Beefney currently takes ecosystem science and is an active member of the Greener Team on campus (she’s multifaceted). Her teacher, Mrs. Green, says her contributions to class will be missed. “Beefney always made very,” she paused for several minutes, “interesting comments in my class.” She would not elaborate. 

Since Mrs. Green wouldn’t disclose more information about Beefney’s contributions to class we decided to simply ask around. Joe Brown is in Beefney’s science class. “One time she coughed up algae in the middle of class,” he said. “At least I think it was algae. I’m not really sure but our lab for that day was canceled and [the TC Science Building] was shut down for a day or so.” Mrs. Green declined to comment on the Algae Scare of 2020. 
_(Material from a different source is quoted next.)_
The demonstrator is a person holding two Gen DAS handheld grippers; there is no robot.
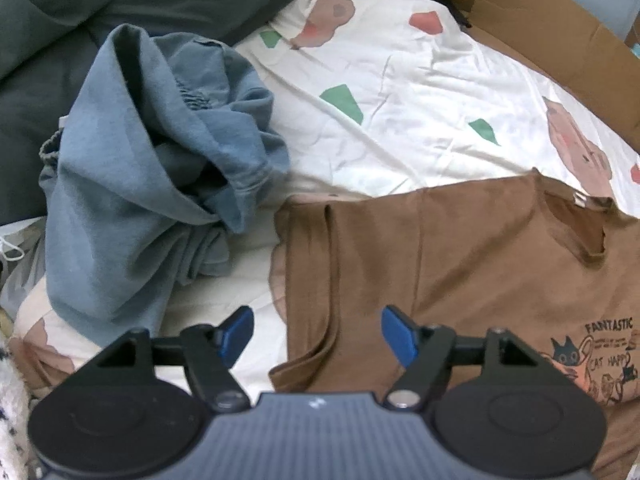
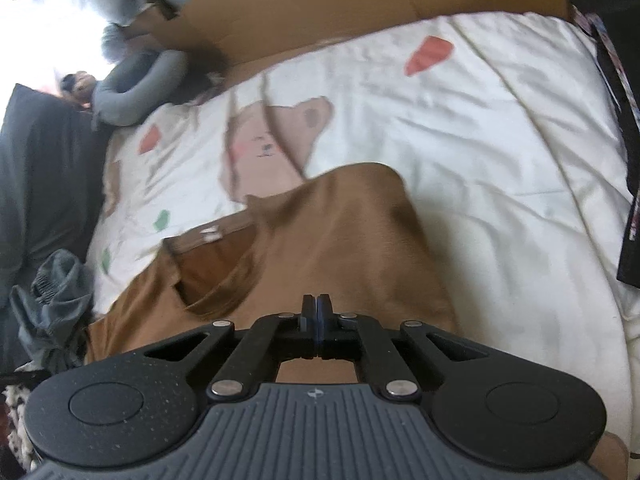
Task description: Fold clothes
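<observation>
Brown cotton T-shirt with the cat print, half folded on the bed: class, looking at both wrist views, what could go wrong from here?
1. The right gripper is shut over the brown cotton T-shirt; whether it grips cloth is unclear, so a pull may do nothing.
2. The left gripper is open above the shirt's side edge, so that folded side could slide when the right pulls.
3. The crumpled blue-grey garment lies beside the shirt and might snag.

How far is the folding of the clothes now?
Early. Done: brown T-shirt lies spread, one sleeve side folded in. In hand: right tongs shut over its cloth; left tongs open above it. Left: finishing the shirt, then the crumpled blue garment.
</observation>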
At this point, we were done trying to milk out answers from Mrs. Green as she once again refused to provide more vital intel on Beefney, so once again, we had to ask around. Misty Aquadrop ’23, Beefney’s sole friend (or at least acquaintance, we couldn’t tell) said Beefney talked of cow experiments for months before making the decision. “We drove by a farm on the bus to a game once and she got really upset when she saw the cows,” she said. Beefney recalled the incident hesitantly. “They were all brown,” she said. “I swore I fed them strawberries for weeks, and nothing.” 
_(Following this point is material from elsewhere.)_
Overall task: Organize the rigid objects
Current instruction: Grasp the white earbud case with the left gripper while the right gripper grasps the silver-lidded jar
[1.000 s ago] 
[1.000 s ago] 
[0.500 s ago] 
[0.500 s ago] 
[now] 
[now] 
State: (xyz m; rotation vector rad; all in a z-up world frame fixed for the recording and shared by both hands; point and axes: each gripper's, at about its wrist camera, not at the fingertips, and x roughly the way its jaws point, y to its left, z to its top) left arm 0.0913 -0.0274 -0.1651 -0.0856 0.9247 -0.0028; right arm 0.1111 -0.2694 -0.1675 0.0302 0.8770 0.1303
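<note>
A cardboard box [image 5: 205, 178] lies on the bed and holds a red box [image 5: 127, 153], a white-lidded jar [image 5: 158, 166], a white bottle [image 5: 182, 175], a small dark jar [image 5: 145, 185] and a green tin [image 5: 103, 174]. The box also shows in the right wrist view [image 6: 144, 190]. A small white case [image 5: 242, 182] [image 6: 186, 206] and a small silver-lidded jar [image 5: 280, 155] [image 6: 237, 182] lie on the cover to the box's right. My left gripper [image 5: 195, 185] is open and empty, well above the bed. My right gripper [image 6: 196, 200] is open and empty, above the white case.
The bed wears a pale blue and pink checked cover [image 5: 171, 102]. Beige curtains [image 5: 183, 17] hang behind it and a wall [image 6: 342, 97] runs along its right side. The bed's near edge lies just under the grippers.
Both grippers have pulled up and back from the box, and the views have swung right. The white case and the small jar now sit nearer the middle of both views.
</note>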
Beefney also mentioned that she can email you a special encrypted message if you donate five cows to her farm (the redder the hide the better).  For more information on donating, you can visit her website at www.beefneymilkduds.com. We wish Beefney luck with her the farm! If you see her in the halls make sure to give her a gratitude strawberry, she might even thank and mention you when she wins her No-bell YesPlease Prize!